In 2017, the Bitcoin community was split over concerns about Bitcoin’s scalability. Some believed Bitcoin should continue as intended by Satoshi Nakamoto, and others believed that for Bitcoin to succeed it needed to resolve some of its glaring scalability issues.
This resulted in something called a hard fork. The technical definition for a hard fork is a radical change to a network’s protocol that makes previously invalid blocks and transactions valid, or vice-versa.
A hard fork requires all nodes or users to upgrade to the latest version of the protocol software. To understand it simply, picture a fork in the road. The people who believed that things should change decided to take a turn and move along a different path. This path is what we now call Bitcoin Cash (BCH).
Bitcoin Cash (BCH)
Bitcoin Cash, as a new cryptocurrency, was heralded as the continuation of the Bitcoin project as peer-to-peer electronic cash. The Bitcoin holders at the time of the fork, which happened at block 478,558, automatically became owners of Bitcoin Cash. This peer-to-peer system is attempting to resolve the scalability concerns those early Bitcoin users had experienced. It aims to become sound money used for fast payments whilst having tiny fees, privacy, and high transaction capacity.

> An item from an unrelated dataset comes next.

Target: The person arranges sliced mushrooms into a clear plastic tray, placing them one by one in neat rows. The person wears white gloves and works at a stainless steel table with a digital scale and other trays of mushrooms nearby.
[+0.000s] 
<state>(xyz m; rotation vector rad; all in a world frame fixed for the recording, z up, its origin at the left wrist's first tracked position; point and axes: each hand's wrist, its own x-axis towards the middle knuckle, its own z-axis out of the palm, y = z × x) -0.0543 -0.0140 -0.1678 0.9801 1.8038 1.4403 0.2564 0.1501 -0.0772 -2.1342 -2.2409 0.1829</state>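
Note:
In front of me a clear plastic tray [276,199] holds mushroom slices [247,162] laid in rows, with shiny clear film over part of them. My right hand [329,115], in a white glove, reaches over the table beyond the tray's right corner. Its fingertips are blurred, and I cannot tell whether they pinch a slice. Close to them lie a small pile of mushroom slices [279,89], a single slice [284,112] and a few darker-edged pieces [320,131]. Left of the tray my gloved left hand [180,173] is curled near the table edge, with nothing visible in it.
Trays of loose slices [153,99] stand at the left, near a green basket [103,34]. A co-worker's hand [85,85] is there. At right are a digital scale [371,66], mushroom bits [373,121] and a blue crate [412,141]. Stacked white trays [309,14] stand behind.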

Just like Bitcoin, Bitcoin Cash requires no trusted third parties and no central bank. It is designed to cut out the middleman. Transactions cannot be censored by governments or other centralized corporations. Funds can’t be seized or frozen by any centralized force because the Bitcoin Cash network is decentralized.
The tokenomics of BCH are also pretty much identical to BTC, both sharing the same halving schedule, total max supply, and current circulating supply.
The key differences between Bitcoin and Bitcoin Cash
Most Bitcoin enthusiasts universally accept the idea that Bitcoins’ best use case and most attractive value proposition is that it is a store of wealth. This means it is something people hold over time, and it should grow in value. The most common store of value is Gold.
The thing the “hard-forkers” wanted was to innovate past this and give Bitcoin some utility. They hoped to make bitcoin usable like cash. You can’t go out to a restaurant and tip someone in gold, and it’s not feasible to do so with Bitcoin either. The processing time for transactions and the fees involved made it impractical.
Why does block size matter?
Bitcoin Cash solves this problem. Bitcoin has something called a “block size” of 1Mb. This just refers to the amount of data a block holds. The more data a block can hold, the more transactions it can process.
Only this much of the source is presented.